En México, uno de estos casos es Grupo Carolo. Carlos no solo le dio nombre a su primer restaurante, le dio alma. La historia de Grupo Carolo es tan única como cada encuentro en sus restaurantes, donde cada detalle cuenta y cada persona importa.
Lo que hoy es un grupo con 16 marcas, 64 restaurantes y más de tres mil colaboradores en México y Estados Unidos, comenzó en 2007 con una premisa sencilla: crear un espacio donde Carlos, un joven con Síndrome de Down, pudiera desarrollarse profesionalmente.
“La historia de Grupo Carolo nace de una decisión de amor, en donde Carlos Gómez y Lucía Senderos abren una panadería para su hijo. Buscaban darle un lugar donde pudiera trabajar y sentirse verdaderamente útil”, explicó Vivian Rodal, VP de Marketing del grupo.
A partir de ese inicio, el negocio evolucionó manteniendo los valores asociados a su origen.
“Los valores de generosidad, servicio y alegría siguen formando parte de la cultura de la empresa”, señaló Rodal.
Una verdadera diferencia en el mercado
Bajo este enfoque, la inclusión se ha integrado de manera natural a la operación del negocio; no como un esfuerzo paralelo, sino como parte de su funcionamiento diario, de acuerdo con Guillermo Mascareñas, Chief Investment Officer.
Mascareñas describió que más empresas deberían voltear a ver el potencial de las personas con Síndrome de Down .
“Creemos que la narrativa de que el Síndrome de Down sea algo que limita debe transformarse hacia una visión de capacidades. Hemos visto su desempeño: tienen un espíritu de trabajo y una dedicación que fortalece la cultura y la esencia de esta empresa”.
Sin embargo, señaló que en México uno de los principales retos sigue siendo la forma en que se aborda el tema. “Nos gustaría que más empresas lo integraran como parte de su estrategia, no como un programa especial o un esfuerzo aislado, sino como parte del día a día”.
Capacidades que sostienen la operación
En la práctica, la participación de colaboradores con Síndrome de Down se refleja en distintas actividades vinculadas a la producción y el servicio.
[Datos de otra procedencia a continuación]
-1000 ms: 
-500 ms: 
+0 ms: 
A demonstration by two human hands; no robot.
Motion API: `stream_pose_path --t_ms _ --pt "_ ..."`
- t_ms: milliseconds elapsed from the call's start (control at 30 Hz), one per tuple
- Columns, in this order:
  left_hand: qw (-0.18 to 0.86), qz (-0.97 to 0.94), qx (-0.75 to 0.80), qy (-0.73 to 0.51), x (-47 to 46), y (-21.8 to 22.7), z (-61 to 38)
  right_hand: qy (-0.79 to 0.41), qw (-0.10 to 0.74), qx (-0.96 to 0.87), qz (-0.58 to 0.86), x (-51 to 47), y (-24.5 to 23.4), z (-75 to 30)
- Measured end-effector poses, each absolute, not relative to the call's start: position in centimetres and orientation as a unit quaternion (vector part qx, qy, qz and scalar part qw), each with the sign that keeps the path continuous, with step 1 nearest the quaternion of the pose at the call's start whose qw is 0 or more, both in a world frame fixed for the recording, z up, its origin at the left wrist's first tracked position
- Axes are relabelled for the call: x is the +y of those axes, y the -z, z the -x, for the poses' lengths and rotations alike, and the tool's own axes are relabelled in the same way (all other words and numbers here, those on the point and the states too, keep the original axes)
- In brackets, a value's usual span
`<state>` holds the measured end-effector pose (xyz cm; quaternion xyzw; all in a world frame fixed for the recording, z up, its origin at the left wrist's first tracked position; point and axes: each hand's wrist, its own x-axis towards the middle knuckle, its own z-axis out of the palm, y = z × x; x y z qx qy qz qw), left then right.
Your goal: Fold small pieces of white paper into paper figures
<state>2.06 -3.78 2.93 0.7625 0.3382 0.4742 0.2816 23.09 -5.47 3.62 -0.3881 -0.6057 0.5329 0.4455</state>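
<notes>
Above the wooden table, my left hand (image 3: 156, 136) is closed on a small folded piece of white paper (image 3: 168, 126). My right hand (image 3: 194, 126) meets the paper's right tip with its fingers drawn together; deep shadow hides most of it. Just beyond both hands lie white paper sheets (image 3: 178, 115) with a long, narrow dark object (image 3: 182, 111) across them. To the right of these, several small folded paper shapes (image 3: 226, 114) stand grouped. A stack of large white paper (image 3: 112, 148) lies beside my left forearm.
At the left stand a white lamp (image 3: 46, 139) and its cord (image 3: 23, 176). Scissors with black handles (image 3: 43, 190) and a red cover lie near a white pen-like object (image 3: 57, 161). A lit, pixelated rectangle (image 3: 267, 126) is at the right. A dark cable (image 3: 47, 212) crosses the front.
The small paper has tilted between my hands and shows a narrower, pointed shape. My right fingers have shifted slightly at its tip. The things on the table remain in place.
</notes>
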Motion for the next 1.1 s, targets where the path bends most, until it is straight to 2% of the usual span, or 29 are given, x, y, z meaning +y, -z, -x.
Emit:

Personas como Toño, Memo o el propio Carlos representan la disciplina que sostiene a la marca.
Ellos, junto con otros colaboradores, participan en la preparación de insumos, apoyo en cocina y tareas de limpieza, contribuyendo a mantener los estándares de calidad.
Para Grupo Carolo, este modelo forma parte de lo que ha sostenido su crecimiento y continuará siendo parte de su operación en los próximos años.